Alright, you learned about ActiveSupport::Notifications
, InfluxDB, Grafana and influxdb-rails
in the two previous posts. Let's dive a bit deeper and look how we built the dashboards for you. So we can
study, change and improve them together.
“Individually we are one drop; but together we are an ocean.” – Ryunosoke Satoro
Welcome to your Ruby on Rails Application Monitoring 101.
Basically there are two types of measurements we do. How often something happened and how long something took. Both types are most often complementary, interconnected and interdependent. On the performance dashboard we count for instance how many requests your application is serving.
We also look at the time your application spends on doing that.
At some point the number of requests will have an influence on the time spend (oversaturation). If one of your actions is using too many resources it will have influence on the number of requests you are able to serve (overutilization). Ying and Yang.
Looking at the graphs above you see some helpers at work you should know about.
First and foremost: Time Windows. The requests are counted per minute and we look at measurements in the last hour. Time windows help to lower information density and make your measurements a bit more digestible. Look at the same measurements per second for the last 12 hours. 60 times 24 higher information density. Not so easy to interpret anymore...
The same way time windows will make it easier for you to understand your data, some descriptive statistics will help you too. For instance calculating the maximum time 99% of requests in the last minute took. Like we did above. I won't bore you to death with the math behind this, if you're into this checkout wikipedia or something. Just remember, it makes data digestible for you. Look at the same performance data without applying statistics.
The third helper that makes data understandable for you is grouping data. Like ActiveJobs per minute grouped by queue. That grouping might make more clear to you why the number of jobs so high. Or grouping requests per minute by HTTP Status might reveal how much stuff goes wrong.
A different form of grouping is to visualize all measurements connected to a specific event, like a single request. Or all the measurements a specific controller action has fired in the last hour.

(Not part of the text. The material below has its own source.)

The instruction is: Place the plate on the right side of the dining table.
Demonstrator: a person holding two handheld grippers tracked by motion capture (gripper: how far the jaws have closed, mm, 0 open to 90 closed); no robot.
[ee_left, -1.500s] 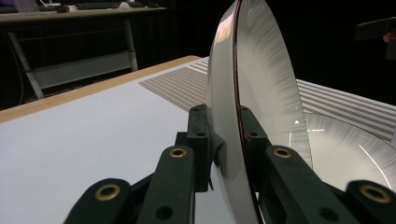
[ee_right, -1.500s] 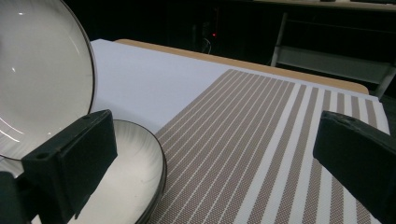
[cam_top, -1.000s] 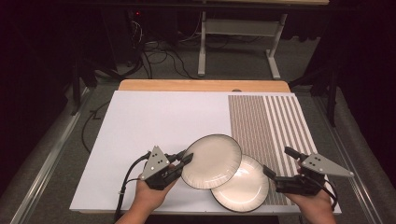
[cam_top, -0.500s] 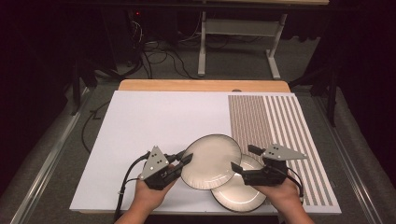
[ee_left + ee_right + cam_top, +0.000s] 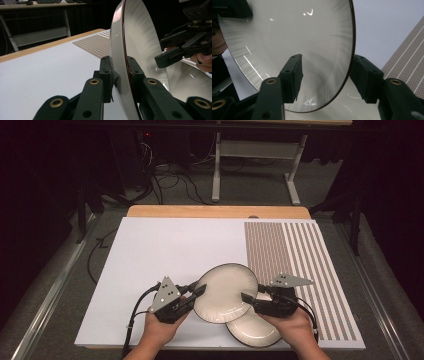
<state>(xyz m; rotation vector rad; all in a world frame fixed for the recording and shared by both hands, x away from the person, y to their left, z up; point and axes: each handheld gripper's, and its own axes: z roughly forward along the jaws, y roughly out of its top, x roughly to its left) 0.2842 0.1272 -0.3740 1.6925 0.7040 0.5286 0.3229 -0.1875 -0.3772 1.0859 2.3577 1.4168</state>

Another thing we do on the dashboard is ranking (groups of) events by time, slow to fast. So you know where you might want to concentrate your efforts to improve performance.

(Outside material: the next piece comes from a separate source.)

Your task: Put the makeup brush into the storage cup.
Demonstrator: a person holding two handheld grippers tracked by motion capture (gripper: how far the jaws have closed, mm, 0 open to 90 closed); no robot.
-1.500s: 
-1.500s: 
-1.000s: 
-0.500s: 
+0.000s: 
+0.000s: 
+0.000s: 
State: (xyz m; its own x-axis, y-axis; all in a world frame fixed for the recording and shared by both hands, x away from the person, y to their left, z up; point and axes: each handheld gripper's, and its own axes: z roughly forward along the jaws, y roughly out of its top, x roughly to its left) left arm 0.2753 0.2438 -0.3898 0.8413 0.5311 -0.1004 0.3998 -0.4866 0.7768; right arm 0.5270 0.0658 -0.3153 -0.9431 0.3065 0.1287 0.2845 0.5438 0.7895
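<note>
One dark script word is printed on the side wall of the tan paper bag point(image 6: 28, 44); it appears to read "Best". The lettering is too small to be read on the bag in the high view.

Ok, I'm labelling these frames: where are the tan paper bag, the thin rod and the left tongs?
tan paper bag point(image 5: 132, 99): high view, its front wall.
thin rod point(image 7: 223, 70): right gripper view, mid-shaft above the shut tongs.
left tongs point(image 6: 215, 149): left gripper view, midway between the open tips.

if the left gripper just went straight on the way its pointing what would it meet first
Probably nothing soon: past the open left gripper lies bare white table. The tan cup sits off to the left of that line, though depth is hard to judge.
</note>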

Maybe I inspired some ideas for new features in the 101 above? I'm also sure there are many people out in the Rails community that have way more knowledge and ideas about statistics, measurements and all the tools involved than Chris and me. Let's work together, patches to the collection of dashboards (and the Ruby code) are more than welcome!
But Henne, you say, there is already Sentry, New Relic, Datadog, Skylight and tons of other services that do this. Why build another one? Why reinvent the wheel?
Because Software Libre is an deeply evolutionary process. Software Libre, just like Evolution, experiments all the time. Many experiments find their niche to exist. Some even go global.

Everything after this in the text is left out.